▶ **Task directions**: Transcribe the data exactly. Pictures stay out.

▶ **Given data**:
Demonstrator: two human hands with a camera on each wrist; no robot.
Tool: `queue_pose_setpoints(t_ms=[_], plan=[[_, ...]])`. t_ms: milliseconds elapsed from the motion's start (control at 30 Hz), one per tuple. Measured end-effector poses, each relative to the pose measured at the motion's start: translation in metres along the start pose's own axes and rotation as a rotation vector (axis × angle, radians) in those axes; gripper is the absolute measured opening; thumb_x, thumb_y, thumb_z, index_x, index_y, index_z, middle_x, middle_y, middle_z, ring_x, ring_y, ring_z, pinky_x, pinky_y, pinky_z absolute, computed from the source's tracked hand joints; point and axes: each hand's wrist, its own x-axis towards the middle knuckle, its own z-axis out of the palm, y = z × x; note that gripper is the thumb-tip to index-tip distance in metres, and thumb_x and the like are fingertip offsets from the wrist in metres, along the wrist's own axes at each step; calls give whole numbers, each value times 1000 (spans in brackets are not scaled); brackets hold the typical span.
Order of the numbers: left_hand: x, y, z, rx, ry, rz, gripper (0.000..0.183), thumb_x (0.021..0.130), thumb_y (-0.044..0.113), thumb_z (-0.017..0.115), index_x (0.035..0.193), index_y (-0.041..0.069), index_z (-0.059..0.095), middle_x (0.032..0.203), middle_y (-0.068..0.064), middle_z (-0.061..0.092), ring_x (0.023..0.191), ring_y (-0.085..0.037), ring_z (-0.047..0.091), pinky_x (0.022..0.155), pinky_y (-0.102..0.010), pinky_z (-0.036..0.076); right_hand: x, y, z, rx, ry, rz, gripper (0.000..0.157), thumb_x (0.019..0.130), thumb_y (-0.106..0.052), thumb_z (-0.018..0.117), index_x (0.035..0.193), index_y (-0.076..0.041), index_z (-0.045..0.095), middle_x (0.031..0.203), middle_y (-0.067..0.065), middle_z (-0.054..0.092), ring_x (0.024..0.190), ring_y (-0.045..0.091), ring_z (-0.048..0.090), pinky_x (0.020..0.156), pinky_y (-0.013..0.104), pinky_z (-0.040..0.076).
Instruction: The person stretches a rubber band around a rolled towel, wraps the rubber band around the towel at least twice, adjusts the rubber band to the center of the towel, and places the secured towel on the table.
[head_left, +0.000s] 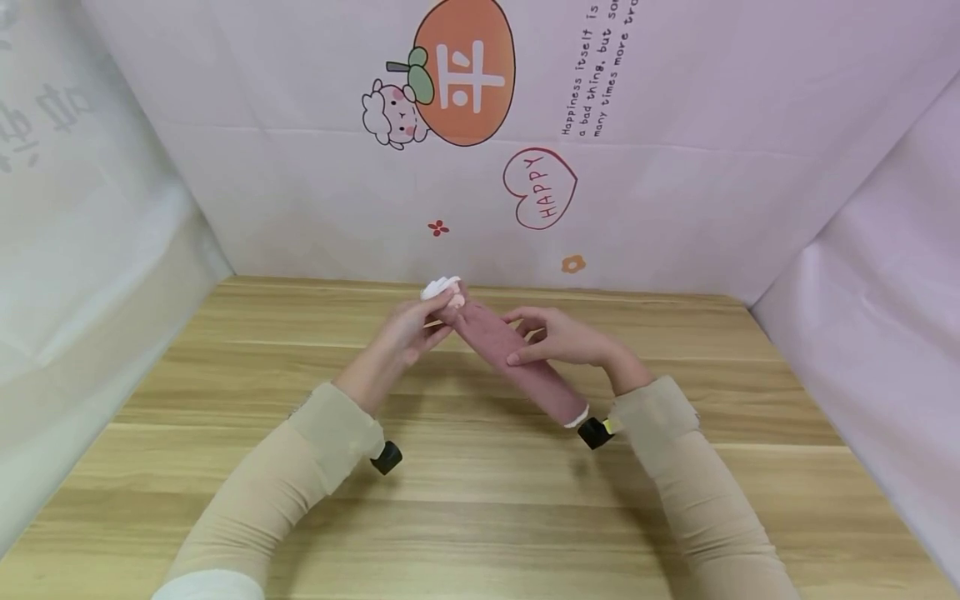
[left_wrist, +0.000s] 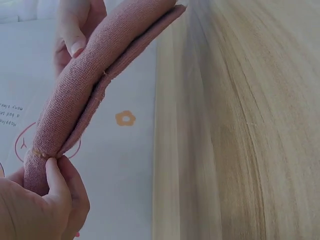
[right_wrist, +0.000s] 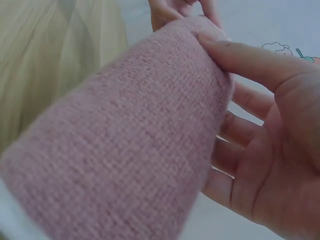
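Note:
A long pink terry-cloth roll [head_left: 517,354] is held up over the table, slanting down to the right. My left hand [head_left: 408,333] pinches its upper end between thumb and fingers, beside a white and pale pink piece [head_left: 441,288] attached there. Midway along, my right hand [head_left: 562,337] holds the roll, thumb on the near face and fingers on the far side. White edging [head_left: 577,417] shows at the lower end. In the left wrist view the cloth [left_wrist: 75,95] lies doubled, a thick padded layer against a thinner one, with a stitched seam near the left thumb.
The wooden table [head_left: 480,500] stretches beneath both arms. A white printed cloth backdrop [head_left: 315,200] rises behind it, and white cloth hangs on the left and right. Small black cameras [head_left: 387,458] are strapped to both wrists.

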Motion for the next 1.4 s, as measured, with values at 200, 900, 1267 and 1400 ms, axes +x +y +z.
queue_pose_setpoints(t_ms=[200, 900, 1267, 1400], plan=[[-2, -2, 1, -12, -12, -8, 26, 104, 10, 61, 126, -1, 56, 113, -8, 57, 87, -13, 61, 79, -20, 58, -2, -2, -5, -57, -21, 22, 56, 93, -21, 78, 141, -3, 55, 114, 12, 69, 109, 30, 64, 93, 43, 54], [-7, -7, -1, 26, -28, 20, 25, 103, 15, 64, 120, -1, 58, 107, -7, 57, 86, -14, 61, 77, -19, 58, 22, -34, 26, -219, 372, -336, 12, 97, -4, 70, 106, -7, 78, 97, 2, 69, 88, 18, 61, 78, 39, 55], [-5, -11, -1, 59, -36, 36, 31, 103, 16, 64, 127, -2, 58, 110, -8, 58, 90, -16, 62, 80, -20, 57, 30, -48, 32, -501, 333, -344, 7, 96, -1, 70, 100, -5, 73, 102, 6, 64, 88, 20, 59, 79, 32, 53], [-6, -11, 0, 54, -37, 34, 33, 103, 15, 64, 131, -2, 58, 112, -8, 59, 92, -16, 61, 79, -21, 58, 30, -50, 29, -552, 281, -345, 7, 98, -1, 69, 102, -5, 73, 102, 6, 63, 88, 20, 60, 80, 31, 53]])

▶ **Solved exercise**:
Demonstrator: two human hands with a camera on each wrist; no robot.
Tool: `queue_pose_setpoints(t_ms=[_], plan=[[_, ...]])`. t_ms: milliseconds elapsed from the motion's start (control at 30 Hz), one per tuple. Measured end-effector poses, each relative to the pose measured at the motion's start: translation in metres along the start pose's own axes and rotation as a rotation vector (axis × angle, radians) in those axes; gripper is the absolute measured opening; thumb_x, thumb_y, thumb_z, index_x, index_y, index_z, middle_x, middle_y, middle_z, ring_x, ring_y, ring_z, pinky_x, pinky_y, pinky_z absolute, computed from the source's tracked hand joints; point and axes: each hand's wrist, its own x-axis towards the middle knuckle, its own z-axis out of the palm, y = z × x; note that gripper is the thumb-tip to index-tip distance in metres, and thumb_x and the like are fingertip offsets from the wrist in metres, along the wrist's own axes at each step; calls give whole numbers, each value times 1000 (spans in brackets are not scaled); brackets hold the typical span.
Order of the numbers: left_hand: x, y, z, rx, ry, rz, gripper (0.000..0.183), thumb_x (0.021..0.130), thumb_y (-0.044..0.113), thumb_z (-0.017..0.115), index_x (0.035..0.193), index_y (-0.041..0.069), index_z (-0.059..0.095), middle_x (0.032..0.203), middle_y (-0.068..0.064), middle_z (-0.061..0.092), ring_x (0.023..0.191), ring_y (-0.085..0.037), ring_z (-0.047..0.091), pinky_x (0.022..0.155), pinky_y (-0.102..0.010), pinky_z (-0.036..0.076); right_hand: x, y, z, rx, ry, rz, gripper (0.000..0.157), thumb_x (0.019..0.130), thumb_y (-0.106..0.052), thumb_z (-0.018..0.117), index_x (0.035..0.193), index_y (-0.076..0.041), index_z (-0.045..0.095), middle_x (0.031..0.203), middle_y (-0.067..0.065), middle_z (-0.054..0.092), ring_x (0.024..0.190), ring_y (-0.045..0.091), ring_z (-0.048..0.090), pinky_x (0.020..0.156), pinky_y (-0.013..0.104), pinky_z (-0.040..0.076).
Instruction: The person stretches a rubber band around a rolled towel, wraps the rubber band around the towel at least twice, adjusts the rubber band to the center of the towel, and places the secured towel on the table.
[head_left, +0.000s] 
[left_wrist, +0.000s] 
[right_wrist, +0.000s] 
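Note:
A long pink terry-cloth roll [head_left: 517,354] is held up over the table, slanting down to the right. My left hand [head_left: 408,333] pinches its upper end between thumb and fingers, beside a white and pale pink piece [head_left: 441,288] attached there. Midway along, my right hand [head_left: 562,337] holds the roll, thumb on the near face and fingers on the far side. White edging [head_left: 577,417] shows at the lower end. In the left wrist view the cloth [left_wrist: 75,95] lies doubled, a thick padded layer against a thinner one, with a stitched seam near the left thumb.
The wooden table [head_left: 480,500] stretches beneath both arms. A white printed cloth backdrop [head_left: 315,200] rises behind it, and white cloth hangs on the left and right. Small black cameras [head_left: 387,458] are strapped to both wrists.
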
Motion for the next 1.4 s, as measured, with values at 200, 900, 1267 and 1400 ms, axes +x +y +z.
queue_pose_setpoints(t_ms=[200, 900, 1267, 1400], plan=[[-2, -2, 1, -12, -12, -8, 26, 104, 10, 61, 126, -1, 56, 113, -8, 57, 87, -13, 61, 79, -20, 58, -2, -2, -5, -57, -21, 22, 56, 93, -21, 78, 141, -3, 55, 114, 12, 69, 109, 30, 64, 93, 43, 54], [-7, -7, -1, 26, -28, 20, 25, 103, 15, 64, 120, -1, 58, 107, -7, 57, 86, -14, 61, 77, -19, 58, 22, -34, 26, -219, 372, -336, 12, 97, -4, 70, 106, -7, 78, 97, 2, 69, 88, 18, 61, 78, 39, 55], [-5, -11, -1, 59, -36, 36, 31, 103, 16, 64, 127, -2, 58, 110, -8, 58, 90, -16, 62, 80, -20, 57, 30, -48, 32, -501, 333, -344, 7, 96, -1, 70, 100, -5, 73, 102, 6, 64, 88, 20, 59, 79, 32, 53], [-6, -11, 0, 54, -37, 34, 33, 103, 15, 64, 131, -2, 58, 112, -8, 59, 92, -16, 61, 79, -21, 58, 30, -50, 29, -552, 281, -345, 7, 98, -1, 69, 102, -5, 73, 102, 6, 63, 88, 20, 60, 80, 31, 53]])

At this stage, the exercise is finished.